October 1, 2017 by  
Filed under Latest Lingerie News


neil gorsuch donald trump
President
Donald Trump applauds new Supreme Court Justice Neil Gorsuch
during his public swearing-in ceremony at the White House on
April 10, 2017.


AP
Photo/Evan Vucci



WASHINGTON (Reuters) – The Trump administration’s ability to win
over the U.S. Supreme Court will be put to the test when the nine
justices begin their new term on Monday with major cases awaiting
on voting rights, religious liberty, union funding and
class-action suits.

President Donald Trump’s Justice Department already has flipped
the government’s position in some important cases, reversing the stance
taken under Democratic former President Barack Obama, and could
have a receptive audience on the court, whose term runs through
June.

The addition of Trump’s appointee Neil Gorsuch in April restored
the court’s 5-4 conservative majority, as the new justice
prepares to begin his first full term.

The administration has backed companies against employees and
supported voting laws that critics say could prevent eligible
people from casting ballots.

It also has reversed the Obama administration’s stance in support
of protections for gay workers under federal law, an issue that
could reach the court within weeks.

The Supreme Court generally gives special deference to the views
of the U.S. solicitor general, the federal government’s top
lawyer. Trump’s appointee Noel Francisco holds the job. But some
justices may look dimly upon the government abruptly changing its
position in cases.

Former Justice Department lawyer Pratik Shah said a flip-flop can
provide an opening for justices sympathetic to the view of the
prior administration, who can ask: “What in the law has changed
to warrant a different view?”

The court’s oldest justice, 84-year-old liberal Ruth Bader
Ginsburg, has called the upcoming term “momentous” owing to the
importance of the cases on the docket.

On Tuesday, the term’s second day, the justices are due to hear a
case that could help shape U.S. elections for decades involving
the long-standing practice of a majority party manipulating
electoral boundaries for future elections to try to cement their
hold on power.

Wisconsin is appealing a lower-court ruling that the way the
Republican-led legislature redrew boundaries following the 2010
census was so far-reaching in its bid to marginalize Democratic
voters that it violated the Constitution.

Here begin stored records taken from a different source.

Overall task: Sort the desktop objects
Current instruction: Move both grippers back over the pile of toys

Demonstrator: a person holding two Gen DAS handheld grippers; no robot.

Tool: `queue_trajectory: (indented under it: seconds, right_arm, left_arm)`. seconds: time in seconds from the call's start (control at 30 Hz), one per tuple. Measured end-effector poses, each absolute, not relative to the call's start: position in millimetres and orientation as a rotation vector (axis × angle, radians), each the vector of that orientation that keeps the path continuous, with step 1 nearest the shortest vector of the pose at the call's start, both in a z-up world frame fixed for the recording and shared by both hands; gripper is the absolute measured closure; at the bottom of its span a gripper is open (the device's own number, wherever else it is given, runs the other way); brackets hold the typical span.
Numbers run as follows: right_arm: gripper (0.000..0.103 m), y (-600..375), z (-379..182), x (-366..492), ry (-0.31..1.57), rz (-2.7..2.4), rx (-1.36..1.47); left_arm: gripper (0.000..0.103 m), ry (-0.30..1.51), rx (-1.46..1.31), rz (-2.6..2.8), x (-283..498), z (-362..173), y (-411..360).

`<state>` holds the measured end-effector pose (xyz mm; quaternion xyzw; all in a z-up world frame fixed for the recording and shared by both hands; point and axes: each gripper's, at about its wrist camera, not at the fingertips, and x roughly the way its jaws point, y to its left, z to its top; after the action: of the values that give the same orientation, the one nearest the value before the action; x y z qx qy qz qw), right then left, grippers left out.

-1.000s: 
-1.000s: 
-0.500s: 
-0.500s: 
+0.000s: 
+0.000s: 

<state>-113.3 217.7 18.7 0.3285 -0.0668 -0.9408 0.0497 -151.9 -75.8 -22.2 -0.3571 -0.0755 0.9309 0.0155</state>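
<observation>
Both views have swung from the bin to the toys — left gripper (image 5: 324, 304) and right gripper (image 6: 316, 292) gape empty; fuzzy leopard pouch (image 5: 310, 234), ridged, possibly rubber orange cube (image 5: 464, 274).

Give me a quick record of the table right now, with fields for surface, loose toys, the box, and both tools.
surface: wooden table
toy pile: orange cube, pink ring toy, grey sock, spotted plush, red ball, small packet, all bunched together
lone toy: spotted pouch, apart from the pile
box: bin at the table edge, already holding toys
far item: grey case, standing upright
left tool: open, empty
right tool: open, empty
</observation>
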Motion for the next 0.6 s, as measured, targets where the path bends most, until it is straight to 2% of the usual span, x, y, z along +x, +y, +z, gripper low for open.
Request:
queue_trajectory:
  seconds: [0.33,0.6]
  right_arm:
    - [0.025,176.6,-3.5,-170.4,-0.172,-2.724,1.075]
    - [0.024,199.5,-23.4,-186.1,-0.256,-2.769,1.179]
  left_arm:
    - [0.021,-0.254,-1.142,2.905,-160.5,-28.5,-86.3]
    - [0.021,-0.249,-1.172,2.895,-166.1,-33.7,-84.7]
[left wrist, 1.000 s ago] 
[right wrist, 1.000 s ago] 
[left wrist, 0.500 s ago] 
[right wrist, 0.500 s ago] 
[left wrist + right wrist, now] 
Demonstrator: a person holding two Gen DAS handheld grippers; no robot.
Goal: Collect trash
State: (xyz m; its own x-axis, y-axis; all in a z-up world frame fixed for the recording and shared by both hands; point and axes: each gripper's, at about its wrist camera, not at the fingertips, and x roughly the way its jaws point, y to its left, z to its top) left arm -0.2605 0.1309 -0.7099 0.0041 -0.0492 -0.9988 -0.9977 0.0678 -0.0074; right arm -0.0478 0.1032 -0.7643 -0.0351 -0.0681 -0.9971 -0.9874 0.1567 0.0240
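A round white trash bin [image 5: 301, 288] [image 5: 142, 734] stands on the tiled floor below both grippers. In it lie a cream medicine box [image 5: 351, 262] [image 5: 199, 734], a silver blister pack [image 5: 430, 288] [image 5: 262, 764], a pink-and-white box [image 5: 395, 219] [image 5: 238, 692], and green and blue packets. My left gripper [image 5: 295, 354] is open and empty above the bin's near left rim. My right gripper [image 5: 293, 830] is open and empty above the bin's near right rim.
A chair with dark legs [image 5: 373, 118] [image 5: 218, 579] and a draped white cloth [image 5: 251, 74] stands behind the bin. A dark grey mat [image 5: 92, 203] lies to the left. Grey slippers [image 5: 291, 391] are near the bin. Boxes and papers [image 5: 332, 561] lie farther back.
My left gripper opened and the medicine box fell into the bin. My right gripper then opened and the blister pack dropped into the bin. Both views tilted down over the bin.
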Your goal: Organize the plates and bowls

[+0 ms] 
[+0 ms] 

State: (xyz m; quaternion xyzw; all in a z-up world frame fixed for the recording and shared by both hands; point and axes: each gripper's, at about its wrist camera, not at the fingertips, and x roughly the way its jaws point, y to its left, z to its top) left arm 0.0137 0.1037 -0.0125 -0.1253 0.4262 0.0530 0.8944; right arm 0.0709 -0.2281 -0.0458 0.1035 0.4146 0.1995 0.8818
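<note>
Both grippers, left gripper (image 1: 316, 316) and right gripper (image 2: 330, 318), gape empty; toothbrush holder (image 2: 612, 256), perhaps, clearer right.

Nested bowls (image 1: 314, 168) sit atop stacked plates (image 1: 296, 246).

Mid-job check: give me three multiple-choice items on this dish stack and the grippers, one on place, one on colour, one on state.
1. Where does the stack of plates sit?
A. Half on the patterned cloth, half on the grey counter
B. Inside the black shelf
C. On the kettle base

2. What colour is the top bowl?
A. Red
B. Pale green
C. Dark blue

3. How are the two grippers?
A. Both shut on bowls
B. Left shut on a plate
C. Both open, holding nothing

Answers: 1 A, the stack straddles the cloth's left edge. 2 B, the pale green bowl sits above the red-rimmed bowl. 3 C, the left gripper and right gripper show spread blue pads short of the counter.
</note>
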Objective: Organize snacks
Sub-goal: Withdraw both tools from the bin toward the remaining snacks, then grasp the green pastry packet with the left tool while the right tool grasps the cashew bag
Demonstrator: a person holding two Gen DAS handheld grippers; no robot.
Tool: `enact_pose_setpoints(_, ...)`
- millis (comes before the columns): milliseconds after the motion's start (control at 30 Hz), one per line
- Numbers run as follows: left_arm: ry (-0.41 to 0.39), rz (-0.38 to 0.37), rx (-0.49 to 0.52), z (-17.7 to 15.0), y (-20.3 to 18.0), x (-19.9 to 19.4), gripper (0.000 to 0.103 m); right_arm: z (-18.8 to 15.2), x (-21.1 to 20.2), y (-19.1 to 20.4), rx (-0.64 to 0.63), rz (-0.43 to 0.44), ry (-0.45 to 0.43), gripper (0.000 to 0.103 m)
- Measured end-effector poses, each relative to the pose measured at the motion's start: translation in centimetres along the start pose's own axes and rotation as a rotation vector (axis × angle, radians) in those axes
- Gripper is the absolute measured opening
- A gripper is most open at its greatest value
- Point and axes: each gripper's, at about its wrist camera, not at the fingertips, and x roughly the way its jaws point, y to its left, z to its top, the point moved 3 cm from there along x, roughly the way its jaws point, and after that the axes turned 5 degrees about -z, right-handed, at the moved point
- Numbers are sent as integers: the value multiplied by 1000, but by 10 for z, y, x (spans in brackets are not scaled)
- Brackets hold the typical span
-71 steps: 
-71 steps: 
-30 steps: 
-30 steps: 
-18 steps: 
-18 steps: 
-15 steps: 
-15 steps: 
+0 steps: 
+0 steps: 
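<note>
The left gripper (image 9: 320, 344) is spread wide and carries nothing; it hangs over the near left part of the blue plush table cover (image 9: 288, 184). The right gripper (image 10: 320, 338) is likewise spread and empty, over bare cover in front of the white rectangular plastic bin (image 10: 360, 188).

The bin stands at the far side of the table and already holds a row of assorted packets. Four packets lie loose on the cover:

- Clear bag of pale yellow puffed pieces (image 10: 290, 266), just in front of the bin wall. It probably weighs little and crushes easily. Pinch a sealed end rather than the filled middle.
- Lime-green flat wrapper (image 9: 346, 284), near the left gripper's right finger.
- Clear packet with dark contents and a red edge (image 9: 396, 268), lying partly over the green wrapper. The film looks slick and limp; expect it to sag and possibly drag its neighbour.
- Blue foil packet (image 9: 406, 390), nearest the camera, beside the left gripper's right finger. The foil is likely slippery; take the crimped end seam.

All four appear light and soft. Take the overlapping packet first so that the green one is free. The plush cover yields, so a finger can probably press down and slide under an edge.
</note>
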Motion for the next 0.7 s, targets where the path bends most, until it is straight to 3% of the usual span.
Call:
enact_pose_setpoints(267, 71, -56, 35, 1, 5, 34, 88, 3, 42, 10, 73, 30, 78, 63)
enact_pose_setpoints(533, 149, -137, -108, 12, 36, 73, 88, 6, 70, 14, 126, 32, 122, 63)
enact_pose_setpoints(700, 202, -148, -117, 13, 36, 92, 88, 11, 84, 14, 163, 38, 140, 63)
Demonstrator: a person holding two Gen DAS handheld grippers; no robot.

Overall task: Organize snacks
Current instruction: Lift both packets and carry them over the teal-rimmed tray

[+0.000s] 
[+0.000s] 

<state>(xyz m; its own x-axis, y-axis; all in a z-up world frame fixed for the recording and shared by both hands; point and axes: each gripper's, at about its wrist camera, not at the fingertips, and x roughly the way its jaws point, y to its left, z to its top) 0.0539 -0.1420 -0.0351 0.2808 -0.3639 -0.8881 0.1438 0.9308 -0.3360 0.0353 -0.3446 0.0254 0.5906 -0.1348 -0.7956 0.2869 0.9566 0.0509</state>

In a case expected to be argued in December involving free
speech, religious liberty and gay rights, the justices will weigh
whether a Denver-area baker who cited his Christian beliefs in
refusing to make a wedding cake for a gay couple can be penalized
for violating a Colorado anti-discrimination law.

The new administration has backed the baker, infuriating groups
that support gay, lesbian, transgender and bisexual rights.

“President Trump said on the campaign trail that he’s an advocate
for LGBT people, but actions speak much louder than words,” said
James Esseks, an American Civil Liberties Union lawyer who works
on gay rights issues.

The Supreme Court on Monday canceled arguments that had been
scheduled for Oct. 10 in what would have been the biggest case of
the term, whether Trump’s ban on people entering the United
States from several Muslim-majority countries amounted to
unconstitutional discrimination against Muslims. The action came
after a temporary ban expired and the administration announced a
new set of restrictions.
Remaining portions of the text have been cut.